> WORK INSTRUCTION
Each line of the data below that holds the word "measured" is to be reported in full.

> DATASET EXTRACT
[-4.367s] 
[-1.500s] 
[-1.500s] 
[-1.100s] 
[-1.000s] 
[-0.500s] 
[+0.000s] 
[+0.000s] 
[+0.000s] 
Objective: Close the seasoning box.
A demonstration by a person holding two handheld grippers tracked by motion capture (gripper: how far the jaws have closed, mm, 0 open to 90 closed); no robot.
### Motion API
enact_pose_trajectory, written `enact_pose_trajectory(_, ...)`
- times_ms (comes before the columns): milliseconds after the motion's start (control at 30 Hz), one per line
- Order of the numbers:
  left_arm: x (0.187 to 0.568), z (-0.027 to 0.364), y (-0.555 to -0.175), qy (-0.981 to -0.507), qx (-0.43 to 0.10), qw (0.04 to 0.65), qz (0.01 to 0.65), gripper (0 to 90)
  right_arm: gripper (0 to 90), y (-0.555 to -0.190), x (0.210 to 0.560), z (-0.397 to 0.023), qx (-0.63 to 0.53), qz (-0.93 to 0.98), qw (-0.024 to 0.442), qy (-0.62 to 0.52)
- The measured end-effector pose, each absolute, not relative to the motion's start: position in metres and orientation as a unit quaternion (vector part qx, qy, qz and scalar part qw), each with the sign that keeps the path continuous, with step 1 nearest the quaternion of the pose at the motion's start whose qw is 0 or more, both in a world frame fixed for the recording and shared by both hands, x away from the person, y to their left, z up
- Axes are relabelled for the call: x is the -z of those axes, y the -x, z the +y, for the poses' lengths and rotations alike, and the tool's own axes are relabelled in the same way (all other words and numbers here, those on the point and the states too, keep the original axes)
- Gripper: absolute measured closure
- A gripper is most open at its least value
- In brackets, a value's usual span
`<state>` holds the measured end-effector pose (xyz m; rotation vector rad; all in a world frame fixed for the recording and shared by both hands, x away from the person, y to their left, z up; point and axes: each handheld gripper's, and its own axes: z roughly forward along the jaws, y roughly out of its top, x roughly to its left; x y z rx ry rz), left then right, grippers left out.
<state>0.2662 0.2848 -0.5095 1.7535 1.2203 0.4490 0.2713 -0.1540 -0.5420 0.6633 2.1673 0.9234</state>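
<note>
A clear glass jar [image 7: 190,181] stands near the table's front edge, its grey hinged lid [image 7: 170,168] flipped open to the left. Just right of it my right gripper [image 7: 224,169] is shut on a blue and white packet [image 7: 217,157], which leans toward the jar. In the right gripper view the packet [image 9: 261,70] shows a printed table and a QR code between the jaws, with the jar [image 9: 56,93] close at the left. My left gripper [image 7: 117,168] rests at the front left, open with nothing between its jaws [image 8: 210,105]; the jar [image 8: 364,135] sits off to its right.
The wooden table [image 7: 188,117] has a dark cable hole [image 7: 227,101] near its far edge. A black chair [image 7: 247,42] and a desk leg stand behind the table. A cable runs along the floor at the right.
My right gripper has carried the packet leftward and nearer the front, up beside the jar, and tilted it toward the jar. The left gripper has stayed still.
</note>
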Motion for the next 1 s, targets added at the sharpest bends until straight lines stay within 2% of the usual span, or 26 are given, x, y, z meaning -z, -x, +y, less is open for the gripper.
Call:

> ANSWER
- The measured end-effector pose, each absolute, not relative to the motion's start: position in metres and orientation as a unit quaternion (vector part qx, qy, qz and scalar part qw), each with the sign that keeps the path continuous, with step 1 nearest the quaternion of the pose at the motion's start whose qw is 0 or more, both in a world frame fixed for the recording and shared by both hands, x away from the person, y to their left, z up
- Gripper: absolute measured closure
`<state>` holds the measured end-effector pose (xyz m; rotation vector rad; all in a world frame fixed for the recording and shared by both hands, x away from the person, y to their left, z up; point and axes: each handheld gripper's, and its own axes: z roughly forward along the jaws, y roughly out of its top, x roughly to its left; x y z rx ry rz), left then right, grippers left out.

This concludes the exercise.